▶ _Problem to work on_: Take the entries below and print only the lines from the one with "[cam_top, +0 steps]" through the one with "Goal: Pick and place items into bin", exactly as they stand, both ends included.

▶ _Provided material_:
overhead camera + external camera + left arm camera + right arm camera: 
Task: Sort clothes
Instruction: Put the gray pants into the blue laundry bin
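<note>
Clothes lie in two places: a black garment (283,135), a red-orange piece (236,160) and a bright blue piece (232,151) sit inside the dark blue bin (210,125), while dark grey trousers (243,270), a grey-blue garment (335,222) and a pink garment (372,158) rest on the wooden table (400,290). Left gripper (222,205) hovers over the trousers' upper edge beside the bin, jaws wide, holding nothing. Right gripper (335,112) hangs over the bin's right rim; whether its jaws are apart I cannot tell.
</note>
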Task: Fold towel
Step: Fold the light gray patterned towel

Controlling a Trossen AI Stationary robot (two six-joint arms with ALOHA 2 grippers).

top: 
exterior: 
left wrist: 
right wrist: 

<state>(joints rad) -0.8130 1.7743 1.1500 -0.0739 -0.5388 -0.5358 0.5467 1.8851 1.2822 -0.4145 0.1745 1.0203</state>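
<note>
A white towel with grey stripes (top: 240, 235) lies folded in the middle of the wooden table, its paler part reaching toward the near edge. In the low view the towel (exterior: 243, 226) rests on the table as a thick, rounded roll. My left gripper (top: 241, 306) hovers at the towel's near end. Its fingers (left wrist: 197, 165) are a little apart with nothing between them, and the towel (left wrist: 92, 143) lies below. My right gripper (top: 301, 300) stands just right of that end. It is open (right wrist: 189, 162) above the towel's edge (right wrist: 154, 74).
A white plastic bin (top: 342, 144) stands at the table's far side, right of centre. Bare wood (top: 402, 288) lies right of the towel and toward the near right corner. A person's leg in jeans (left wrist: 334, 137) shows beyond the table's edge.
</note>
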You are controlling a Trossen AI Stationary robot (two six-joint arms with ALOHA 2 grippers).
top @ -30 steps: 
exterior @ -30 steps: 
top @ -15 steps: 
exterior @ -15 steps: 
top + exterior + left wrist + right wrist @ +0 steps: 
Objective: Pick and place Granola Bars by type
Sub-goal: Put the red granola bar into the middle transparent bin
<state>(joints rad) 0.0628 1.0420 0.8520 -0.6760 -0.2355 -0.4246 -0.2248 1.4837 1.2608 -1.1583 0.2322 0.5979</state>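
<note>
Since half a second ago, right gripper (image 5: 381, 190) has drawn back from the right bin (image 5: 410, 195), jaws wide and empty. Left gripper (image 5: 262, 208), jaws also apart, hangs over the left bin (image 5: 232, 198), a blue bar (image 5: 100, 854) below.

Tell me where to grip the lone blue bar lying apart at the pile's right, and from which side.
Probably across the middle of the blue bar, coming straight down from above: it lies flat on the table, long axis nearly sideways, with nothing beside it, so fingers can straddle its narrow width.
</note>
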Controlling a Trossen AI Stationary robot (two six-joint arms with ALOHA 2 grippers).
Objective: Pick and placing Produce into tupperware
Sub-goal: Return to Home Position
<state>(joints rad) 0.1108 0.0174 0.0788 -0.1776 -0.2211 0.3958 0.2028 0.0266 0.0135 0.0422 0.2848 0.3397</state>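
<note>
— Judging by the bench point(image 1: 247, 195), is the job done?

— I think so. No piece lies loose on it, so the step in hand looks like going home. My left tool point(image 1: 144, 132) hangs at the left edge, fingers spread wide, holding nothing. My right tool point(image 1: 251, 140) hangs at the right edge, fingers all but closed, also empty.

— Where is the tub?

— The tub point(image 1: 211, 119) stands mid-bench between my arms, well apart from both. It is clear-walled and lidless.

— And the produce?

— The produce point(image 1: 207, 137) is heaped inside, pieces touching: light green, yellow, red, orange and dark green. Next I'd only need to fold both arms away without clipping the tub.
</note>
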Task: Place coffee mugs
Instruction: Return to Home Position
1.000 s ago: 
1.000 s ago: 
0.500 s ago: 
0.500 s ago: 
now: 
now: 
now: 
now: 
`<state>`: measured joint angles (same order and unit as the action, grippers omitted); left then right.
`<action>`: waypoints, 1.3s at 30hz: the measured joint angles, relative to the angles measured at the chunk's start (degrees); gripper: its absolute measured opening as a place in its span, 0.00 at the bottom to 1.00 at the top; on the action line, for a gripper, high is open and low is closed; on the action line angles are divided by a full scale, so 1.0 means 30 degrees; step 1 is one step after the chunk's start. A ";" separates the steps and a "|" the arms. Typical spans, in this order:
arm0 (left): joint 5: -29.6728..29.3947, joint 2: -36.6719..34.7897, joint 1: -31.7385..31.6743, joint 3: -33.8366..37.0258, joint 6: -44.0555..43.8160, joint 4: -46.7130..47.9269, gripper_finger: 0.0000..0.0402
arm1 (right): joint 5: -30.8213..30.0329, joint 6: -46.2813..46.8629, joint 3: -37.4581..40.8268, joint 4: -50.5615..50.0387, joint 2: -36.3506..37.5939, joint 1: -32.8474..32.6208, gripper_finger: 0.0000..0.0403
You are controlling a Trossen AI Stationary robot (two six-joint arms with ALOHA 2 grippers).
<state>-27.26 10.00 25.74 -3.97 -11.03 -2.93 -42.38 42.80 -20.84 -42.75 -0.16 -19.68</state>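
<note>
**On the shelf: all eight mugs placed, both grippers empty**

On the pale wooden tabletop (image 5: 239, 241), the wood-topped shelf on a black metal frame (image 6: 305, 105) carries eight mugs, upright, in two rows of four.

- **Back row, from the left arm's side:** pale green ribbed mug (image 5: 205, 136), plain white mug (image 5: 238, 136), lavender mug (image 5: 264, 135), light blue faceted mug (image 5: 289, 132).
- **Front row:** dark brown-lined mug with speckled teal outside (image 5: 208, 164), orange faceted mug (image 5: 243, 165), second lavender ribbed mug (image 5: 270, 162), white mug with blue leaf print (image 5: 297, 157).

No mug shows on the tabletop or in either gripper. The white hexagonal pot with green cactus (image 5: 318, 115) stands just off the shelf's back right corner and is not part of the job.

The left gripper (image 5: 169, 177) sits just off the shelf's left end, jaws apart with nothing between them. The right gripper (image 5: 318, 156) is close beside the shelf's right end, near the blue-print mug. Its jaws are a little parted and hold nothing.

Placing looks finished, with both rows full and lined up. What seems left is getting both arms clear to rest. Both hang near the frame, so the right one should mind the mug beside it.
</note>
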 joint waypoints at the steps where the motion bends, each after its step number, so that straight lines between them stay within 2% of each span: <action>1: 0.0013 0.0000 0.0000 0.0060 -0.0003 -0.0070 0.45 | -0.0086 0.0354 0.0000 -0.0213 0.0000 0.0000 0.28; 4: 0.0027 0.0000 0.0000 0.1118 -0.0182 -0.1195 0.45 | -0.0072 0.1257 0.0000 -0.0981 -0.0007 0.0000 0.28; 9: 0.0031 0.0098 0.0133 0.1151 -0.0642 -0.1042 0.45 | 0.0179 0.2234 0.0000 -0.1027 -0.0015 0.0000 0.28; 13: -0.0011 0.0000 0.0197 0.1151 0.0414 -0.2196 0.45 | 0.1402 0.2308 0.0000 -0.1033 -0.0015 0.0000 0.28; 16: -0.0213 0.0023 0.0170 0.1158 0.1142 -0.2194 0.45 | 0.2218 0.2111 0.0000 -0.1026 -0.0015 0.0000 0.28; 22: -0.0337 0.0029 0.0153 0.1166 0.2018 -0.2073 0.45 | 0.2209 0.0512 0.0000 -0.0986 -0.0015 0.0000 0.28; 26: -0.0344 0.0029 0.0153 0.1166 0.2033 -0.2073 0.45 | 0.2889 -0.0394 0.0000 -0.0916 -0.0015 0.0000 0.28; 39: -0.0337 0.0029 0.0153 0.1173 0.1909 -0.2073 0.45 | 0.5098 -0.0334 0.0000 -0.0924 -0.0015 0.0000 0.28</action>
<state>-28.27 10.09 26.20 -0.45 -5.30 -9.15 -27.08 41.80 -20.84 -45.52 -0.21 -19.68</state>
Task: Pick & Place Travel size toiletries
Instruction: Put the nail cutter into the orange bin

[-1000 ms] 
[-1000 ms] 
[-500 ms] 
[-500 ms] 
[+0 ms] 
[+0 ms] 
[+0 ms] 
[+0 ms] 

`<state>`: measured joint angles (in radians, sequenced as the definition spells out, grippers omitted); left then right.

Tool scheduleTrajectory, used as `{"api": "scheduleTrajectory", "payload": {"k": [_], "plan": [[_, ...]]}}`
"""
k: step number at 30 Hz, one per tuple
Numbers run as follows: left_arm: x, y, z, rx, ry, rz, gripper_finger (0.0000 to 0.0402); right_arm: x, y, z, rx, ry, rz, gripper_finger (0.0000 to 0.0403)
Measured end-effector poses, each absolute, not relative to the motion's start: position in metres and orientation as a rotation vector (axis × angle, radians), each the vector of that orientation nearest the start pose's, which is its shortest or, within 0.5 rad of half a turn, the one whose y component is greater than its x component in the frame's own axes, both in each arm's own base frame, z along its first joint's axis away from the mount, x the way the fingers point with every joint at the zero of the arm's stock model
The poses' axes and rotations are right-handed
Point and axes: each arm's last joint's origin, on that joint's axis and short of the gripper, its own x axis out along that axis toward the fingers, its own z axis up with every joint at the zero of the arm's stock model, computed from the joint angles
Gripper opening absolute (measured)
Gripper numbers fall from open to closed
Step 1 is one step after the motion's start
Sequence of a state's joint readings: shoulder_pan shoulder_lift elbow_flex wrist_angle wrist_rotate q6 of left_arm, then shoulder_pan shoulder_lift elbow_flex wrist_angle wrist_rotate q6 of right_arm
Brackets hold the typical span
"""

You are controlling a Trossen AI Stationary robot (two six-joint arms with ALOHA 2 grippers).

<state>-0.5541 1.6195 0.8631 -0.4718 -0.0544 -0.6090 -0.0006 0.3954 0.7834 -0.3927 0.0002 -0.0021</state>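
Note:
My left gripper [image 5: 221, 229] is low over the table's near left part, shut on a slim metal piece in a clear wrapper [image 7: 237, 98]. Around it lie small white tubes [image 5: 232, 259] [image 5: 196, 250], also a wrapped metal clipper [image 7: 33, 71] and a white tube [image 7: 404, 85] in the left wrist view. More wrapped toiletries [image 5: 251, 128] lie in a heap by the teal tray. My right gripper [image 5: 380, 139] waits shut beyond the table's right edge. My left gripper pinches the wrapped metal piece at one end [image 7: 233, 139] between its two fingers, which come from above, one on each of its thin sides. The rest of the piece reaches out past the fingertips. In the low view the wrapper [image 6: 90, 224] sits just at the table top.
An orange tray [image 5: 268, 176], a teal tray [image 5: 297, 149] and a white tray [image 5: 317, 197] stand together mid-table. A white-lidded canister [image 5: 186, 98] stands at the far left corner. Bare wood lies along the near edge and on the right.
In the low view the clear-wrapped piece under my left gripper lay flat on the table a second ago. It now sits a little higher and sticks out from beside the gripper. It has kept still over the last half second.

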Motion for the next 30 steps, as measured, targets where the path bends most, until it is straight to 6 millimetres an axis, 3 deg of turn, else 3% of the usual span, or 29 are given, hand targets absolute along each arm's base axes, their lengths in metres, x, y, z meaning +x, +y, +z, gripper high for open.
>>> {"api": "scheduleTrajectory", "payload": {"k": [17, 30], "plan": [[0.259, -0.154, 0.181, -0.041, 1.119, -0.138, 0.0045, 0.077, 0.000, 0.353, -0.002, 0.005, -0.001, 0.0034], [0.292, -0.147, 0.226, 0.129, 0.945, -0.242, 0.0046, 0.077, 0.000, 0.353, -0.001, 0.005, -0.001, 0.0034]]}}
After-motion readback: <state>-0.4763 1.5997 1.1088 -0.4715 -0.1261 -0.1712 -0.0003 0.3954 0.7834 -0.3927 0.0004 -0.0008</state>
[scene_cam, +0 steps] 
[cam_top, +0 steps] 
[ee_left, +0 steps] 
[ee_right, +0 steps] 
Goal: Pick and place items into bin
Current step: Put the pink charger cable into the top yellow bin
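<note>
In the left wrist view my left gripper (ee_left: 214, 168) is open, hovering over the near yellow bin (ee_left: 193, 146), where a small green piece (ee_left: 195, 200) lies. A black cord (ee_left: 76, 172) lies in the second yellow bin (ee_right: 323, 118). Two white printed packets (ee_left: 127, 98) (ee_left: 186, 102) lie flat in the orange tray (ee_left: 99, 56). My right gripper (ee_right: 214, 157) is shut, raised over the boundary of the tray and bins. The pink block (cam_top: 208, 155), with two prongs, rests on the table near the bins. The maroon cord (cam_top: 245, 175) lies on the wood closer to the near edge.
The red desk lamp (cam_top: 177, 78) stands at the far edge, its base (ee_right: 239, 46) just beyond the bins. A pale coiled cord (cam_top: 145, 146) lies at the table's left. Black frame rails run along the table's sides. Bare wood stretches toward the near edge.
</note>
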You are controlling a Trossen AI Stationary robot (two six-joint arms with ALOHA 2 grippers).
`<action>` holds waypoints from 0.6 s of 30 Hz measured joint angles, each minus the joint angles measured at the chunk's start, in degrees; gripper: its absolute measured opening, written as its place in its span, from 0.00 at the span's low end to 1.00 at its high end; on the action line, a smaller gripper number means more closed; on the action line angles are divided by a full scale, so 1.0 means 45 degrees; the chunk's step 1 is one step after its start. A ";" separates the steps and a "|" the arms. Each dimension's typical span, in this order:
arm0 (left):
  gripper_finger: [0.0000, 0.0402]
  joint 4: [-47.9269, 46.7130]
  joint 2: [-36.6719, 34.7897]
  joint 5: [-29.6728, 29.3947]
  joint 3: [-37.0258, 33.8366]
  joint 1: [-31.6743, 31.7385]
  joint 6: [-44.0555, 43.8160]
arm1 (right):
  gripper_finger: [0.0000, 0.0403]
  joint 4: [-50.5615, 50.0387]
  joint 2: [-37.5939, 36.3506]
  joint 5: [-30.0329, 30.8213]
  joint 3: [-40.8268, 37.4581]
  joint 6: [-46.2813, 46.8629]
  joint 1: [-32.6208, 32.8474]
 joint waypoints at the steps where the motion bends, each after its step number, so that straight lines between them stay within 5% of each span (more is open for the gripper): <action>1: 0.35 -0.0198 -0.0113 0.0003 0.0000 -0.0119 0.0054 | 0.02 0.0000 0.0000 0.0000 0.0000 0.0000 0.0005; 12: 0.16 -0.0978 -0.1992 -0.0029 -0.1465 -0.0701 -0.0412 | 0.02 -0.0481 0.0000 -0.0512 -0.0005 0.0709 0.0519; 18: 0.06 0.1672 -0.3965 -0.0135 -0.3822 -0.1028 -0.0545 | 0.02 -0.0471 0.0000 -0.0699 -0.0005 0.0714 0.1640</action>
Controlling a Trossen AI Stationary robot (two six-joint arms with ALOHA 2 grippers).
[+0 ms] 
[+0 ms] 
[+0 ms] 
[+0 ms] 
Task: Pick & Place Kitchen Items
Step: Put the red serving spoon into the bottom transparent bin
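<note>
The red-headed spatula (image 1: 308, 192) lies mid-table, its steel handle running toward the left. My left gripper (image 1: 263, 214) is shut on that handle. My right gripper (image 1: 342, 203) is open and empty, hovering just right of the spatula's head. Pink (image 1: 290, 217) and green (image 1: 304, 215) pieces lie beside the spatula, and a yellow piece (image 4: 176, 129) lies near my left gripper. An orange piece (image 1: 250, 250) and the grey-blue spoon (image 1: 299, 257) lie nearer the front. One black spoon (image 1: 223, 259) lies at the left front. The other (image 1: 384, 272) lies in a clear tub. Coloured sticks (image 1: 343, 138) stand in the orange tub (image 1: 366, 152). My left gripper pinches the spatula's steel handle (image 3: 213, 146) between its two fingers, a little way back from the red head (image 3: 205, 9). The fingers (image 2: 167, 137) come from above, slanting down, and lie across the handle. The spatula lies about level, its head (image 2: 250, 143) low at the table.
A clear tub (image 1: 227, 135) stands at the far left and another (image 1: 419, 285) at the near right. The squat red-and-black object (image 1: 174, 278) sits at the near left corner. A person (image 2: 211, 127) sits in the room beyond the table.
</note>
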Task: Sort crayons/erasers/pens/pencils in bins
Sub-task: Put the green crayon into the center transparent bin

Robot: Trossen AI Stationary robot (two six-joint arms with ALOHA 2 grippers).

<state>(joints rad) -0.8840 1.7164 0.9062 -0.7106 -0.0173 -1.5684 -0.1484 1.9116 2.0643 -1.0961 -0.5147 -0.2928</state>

▶ _Expected answer_:
[cam_top, +0 steps] 
[ee_left, +0 steps] 
[ee_right, +0 steps] 
Goal: Pick and place items into bin

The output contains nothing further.